A Gol enviou comunicado aos clientes recomendando que os passageiros verificassem a situação dos voos antes de se deslocarem aos aeroportos. A empresa comentou que está aplicando medidas de contingência em toda operação, “mantendo as ações necessárias pra minimizar os impactos aos seus clientes”. Filas. As longas filas de carros que se formaram nos postos, nesta quinta-feira, 24, interrompendo o tráfego de grandes avenidas, revelaram o desespero dos paulistanos pra encher o tanque do carro antes que o combustível acabasse.


“Não imaginava que teria essa fila. Eu me assustei”, argumentou a advogada Andréia Takamatsu, de 44 anos. De repente, ela percebeu que outro motorista queria ir em sua frente e reagiu.
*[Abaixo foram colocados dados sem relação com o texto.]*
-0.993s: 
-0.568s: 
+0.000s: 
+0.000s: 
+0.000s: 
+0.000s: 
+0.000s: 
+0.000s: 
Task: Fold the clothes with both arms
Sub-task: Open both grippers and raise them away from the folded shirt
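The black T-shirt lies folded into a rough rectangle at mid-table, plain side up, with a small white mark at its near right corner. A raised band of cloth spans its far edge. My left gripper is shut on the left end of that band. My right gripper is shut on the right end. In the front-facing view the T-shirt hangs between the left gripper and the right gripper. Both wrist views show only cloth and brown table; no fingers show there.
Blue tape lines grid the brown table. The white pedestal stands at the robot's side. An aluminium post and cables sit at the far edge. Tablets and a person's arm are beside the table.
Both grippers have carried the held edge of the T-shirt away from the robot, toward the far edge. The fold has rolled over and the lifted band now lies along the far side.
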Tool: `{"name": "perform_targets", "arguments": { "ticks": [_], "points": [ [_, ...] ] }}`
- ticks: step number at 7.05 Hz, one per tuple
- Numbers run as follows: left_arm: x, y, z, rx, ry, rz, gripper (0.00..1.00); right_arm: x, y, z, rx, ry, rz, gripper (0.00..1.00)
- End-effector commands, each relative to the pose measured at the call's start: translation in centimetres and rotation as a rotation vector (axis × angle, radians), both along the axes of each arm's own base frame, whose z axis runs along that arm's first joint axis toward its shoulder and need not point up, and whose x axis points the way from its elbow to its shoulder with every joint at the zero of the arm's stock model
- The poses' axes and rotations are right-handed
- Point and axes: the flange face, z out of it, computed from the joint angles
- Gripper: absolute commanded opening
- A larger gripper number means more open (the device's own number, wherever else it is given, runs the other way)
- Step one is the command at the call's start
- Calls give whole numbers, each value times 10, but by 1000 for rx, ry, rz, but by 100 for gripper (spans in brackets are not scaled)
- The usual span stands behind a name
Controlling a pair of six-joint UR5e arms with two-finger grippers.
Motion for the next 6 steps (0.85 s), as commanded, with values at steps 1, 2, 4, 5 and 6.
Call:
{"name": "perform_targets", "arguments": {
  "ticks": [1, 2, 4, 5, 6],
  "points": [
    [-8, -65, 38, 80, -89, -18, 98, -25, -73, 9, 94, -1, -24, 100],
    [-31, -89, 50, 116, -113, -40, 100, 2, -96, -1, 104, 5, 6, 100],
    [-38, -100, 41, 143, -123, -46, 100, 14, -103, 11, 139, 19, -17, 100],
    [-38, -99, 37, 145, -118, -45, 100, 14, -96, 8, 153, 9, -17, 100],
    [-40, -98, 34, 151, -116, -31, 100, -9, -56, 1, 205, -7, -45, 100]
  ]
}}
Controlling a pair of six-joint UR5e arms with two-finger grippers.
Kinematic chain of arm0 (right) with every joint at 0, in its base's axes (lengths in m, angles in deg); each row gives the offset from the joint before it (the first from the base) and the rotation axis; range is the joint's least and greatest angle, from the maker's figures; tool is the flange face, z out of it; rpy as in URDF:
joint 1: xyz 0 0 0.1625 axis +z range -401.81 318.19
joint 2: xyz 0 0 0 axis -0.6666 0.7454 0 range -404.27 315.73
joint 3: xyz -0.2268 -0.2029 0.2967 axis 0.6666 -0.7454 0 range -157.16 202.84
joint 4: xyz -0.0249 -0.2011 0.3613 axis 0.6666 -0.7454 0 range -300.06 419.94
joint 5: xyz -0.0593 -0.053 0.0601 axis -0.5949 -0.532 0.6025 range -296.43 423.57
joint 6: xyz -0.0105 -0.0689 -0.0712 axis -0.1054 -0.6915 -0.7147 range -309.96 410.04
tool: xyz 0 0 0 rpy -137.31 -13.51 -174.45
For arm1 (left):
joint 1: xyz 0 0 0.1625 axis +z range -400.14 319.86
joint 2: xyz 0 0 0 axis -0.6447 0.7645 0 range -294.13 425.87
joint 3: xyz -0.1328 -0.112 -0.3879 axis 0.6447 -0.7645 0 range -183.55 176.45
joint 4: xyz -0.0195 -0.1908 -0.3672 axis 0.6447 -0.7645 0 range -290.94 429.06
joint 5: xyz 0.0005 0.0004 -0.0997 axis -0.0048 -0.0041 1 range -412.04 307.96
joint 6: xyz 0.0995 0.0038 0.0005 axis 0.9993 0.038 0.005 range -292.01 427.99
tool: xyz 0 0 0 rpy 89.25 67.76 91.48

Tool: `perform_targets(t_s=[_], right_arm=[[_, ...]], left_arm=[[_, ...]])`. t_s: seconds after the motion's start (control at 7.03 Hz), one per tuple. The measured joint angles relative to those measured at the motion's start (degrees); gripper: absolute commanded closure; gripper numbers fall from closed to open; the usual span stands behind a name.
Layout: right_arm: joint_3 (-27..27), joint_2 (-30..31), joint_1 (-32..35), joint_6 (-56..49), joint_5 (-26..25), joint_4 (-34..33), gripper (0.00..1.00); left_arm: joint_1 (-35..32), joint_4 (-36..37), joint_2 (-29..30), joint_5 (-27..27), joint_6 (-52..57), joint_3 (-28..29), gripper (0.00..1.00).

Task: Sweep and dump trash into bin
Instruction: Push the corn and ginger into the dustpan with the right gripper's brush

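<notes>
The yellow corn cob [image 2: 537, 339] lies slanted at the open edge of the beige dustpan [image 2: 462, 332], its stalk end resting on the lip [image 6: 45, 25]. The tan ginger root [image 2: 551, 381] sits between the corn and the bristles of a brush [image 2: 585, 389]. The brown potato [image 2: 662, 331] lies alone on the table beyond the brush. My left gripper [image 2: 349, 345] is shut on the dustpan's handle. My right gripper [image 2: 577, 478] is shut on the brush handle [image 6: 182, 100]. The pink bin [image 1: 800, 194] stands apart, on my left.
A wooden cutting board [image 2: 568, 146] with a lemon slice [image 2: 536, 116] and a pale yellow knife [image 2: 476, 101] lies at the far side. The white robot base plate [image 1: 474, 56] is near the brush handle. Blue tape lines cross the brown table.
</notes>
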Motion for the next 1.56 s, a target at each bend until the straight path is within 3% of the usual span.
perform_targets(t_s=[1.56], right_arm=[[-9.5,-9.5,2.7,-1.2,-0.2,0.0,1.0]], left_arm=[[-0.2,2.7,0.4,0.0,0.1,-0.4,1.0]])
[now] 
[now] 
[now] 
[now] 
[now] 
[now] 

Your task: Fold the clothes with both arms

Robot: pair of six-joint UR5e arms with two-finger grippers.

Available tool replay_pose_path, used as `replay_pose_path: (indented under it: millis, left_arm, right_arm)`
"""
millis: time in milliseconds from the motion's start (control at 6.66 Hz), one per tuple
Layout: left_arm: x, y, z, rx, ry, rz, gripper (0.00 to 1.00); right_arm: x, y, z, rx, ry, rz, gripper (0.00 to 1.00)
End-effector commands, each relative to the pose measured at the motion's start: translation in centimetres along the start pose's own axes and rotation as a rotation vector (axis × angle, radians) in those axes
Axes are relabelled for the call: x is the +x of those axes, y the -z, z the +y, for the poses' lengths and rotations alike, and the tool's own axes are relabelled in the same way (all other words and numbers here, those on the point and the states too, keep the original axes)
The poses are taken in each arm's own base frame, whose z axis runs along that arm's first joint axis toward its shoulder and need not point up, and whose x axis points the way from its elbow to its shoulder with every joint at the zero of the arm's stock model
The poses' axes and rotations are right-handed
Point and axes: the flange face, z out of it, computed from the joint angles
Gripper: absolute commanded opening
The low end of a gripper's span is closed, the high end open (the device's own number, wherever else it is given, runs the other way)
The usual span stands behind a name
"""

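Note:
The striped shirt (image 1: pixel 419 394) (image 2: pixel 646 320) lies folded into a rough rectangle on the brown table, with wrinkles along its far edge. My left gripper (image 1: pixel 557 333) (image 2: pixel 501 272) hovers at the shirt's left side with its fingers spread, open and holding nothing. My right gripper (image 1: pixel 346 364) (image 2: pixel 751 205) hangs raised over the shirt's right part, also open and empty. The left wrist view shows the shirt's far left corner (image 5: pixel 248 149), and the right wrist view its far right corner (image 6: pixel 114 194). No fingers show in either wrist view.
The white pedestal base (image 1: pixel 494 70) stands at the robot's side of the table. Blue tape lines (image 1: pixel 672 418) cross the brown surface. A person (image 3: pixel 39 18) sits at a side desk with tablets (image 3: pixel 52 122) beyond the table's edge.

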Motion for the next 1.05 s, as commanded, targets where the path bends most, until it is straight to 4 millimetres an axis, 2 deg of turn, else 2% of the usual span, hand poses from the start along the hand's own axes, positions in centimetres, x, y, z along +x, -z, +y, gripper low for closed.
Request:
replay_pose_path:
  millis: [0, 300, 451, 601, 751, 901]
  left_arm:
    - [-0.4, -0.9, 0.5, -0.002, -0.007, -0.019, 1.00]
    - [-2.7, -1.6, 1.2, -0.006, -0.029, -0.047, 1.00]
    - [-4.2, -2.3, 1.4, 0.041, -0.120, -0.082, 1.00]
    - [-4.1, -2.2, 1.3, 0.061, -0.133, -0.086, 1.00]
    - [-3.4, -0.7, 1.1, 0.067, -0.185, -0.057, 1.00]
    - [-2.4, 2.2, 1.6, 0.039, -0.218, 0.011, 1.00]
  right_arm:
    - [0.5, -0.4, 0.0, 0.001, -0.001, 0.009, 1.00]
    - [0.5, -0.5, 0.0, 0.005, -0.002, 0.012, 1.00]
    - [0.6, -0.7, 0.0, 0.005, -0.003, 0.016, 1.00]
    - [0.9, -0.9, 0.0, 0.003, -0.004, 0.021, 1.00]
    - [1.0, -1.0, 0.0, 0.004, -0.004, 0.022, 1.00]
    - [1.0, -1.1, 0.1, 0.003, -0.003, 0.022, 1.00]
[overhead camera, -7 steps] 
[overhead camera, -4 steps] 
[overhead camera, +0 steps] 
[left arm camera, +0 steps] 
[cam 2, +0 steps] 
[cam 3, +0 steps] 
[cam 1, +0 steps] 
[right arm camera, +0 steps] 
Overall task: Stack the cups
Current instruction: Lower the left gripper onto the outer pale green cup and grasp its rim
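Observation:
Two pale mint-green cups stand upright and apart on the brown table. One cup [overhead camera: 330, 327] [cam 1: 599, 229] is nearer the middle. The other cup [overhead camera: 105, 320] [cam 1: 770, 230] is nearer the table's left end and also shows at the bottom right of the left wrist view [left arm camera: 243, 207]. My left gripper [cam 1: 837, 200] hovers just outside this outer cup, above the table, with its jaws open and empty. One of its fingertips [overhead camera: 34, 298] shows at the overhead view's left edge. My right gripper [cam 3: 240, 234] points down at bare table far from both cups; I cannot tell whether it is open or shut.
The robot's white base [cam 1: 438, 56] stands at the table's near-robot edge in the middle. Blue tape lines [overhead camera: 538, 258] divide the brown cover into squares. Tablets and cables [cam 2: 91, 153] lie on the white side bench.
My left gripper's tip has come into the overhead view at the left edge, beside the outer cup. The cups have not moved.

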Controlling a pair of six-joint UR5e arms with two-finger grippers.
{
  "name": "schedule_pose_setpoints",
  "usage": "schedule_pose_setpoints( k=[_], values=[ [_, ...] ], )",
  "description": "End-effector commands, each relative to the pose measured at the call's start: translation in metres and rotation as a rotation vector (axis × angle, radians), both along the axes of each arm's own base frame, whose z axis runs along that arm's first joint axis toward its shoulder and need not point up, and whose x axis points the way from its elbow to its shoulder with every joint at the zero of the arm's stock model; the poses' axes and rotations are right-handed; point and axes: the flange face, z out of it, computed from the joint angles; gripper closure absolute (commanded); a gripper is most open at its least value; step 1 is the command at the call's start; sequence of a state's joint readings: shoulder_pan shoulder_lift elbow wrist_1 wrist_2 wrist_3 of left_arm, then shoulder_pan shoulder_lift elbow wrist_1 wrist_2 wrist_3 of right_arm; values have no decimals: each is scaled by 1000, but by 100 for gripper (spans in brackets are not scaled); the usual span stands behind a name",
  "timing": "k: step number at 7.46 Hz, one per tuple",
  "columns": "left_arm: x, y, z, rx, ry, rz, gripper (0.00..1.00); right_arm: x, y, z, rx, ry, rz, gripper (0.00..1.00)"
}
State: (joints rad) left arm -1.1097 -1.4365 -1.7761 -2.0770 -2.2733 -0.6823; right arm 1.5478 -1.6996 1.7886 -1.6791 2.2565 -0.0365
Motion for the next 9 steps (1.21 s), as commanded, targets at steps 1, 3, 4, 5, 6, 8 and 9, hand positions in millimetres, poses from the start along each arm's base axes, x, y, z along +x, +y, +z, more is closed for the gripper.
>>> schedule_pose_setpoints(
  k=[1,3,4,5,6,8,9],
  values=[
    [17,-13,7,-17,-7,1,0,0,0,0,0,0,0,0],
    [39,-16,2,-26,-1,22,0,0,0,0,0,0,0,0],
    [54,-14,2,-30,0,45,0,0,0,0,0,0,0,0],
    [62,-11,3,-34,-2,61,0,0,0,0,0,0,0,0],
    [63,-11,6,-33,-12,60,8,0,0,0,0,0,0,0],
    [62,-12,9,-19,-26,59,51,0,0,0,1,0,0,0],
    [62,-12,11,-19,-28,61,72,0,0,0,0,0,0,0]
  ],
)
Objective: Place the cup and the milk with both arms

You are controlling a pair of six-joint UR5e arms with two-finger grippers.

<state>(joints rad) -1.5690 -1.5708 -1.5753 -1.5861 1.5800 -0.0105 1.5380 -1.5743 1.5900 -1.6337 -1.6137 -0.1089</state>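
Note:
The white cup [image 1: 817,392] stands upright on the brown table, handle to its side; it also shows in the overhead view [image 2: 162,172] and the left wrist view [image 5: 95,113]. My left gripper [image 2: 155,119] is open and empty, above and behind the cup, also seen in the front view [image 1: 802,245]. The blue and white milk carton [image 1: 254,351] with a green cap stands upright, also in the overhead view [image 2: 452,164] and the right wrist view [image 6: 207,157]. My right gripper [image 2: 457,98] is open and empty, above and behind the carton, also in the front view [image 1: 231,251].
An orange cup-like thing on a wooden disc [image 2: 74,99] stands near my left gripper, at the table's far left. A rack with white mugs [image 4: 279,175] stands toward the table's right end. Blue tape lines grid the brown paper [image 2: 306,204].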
A luta dos clientes para abastecer primeiro aconteceu visto que os estoques de combustíveis agora estavam no fim. “O combustível nos postos de gasolina do Estado de São Paulo deve acabar ainda hoje (ontem)”, falou o presidente do Sindicato do Comércio Varejista de Derivados de Petróleo do Estado de São Paulo, José Alberto Paiva Gouveia.


Ele explicou que geralmente os postos têm estoque para dois ou três dias e estão sem receber combustível desde terça-feira. No posto que Andréia abastecia, perto do meio-dia a gasolina comum tinha acabado. De 8 bombas, três estavam fechadas. “O público está desesperado”, citou o gerente do posto, Antonio Nogueira, em meio a um buzinaço de consumidores impacientes.